**Assignment**: Reproduce without change the lines in the material below that run from the one with "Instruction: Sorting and" to the end, and nothing more.
<<<<
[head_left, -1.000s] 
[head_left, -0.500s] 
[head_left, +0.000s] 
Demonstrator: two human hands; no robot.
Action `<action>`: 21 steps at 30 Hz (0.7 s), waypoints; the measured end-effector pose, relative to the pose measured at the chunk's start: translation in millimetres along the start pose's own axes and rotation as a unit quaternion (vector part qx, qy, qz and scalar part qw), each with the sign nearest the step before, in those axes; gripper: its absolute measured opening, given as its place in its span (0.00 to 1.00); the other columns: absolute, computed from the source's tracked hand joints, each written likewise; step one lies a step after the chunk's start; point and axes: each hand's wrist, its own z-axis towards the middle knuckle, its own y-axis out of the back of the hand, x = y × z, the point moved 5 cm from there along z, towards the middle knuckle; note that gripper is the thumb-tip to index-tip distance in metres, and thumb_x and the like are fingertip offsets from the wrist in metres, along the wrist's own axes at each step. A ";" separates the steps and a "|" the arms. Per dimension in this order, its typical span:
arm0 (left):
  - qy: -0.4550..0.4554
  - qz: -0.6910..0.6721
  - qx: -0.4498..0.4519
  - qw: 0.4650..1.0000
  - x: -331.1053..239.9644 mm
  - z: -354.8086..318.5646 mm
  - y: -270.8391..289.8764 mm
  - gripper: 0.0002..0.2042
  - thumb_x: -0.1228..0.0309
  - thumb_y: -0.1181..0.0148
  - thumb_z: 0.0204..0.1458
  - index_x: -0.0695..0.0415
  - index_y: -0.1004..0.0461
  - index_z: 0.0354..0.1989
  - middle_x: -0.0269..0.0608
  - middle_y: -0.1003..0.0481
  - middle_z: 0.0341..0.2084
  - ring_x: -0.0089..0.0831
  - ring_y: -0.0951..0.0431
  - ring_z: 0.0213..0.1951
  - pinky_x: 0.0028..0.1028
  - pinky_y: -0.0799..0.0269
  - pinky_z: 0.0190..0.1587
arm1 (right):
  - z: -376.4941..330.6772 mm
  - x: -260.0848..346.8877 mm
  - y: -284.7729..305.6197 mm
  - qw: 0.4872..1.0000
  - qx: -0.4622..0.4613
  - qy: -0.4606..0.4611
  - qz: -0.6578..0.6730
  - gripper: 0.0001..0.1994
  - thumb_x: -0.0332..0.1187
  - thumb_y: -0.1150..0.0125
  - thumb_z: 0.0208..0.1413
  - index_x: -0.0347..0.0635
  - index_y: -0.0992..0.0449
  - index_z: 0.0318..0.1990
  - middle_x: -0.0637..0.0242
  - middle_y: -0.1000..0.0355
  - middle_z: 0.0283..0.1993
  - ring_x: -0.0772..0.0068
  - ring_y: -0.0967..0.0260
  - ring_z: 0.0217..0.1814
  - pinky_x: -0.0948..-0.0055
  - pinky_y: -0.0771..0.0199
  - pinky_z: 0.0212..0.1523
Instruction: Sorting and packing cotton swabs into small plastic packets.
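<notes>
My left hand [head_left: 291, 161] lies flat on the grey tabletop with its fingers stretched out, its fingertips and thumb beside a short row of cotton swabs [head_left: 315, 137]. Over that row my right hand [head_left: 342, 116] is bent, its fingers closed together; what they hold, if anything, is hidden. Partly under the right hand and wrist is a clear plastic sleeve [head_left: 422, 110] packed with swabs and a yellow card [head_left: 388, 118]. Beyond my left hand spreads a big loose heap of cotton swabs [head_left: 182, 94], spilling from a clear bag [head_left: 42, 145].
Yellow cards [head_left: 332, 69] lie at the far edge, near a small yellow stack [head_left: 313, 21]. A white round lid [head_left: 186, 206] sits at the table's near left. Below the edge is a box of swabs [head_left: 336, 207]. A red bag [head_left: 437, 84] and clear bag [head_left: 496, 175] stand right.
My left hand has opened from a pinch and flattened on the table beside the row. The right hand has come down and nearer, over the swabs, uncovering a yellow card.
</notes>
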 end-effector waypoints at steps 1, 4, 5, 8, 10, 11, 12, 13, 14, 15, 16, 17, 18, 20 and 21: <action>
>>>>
**Exercise solution**:
Instruction: Sorting and packing cotton swabs into small plastic packets.
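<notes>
My left hand [head_left: 291, 161] lies flat on the grey tabletop with its fingers stretched out, its fingertips and thumb beside a short row of cotton swabs [head_left: 315, 137]. Over that row my right hand [head_left: 342, 116] is bent, its fingers closed together; what they hold, if anything, is hidden. Partly under the right hand and wrist is a clear plastic sleeve [head_left: 422, 110] packed with swabs and a yellow card [head_left: 388, 118]. Beyond my left hand spreads a big loose heap of cotton swabs [head_left: 182, 94], spilling from a clear bag [head_left: 42, 145].
Yellow cards [head_left: 332, 69] lie at the far edge, near a small yellow stack [head_left: 313, 21]. A white round lid [head_left: 186, 206] sits at the table's near left. Below the edge is a box of swabs [head_left: 336, 207]. A red bag [head_left: 437, 84] and clear bag [head_left: 496, 175] stand right.
My left hand has opened from a pinch and flattened on the table beside the row. The right hand has come down and nearer, over the swabs, uncovering a yellow card.
</notes>
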 end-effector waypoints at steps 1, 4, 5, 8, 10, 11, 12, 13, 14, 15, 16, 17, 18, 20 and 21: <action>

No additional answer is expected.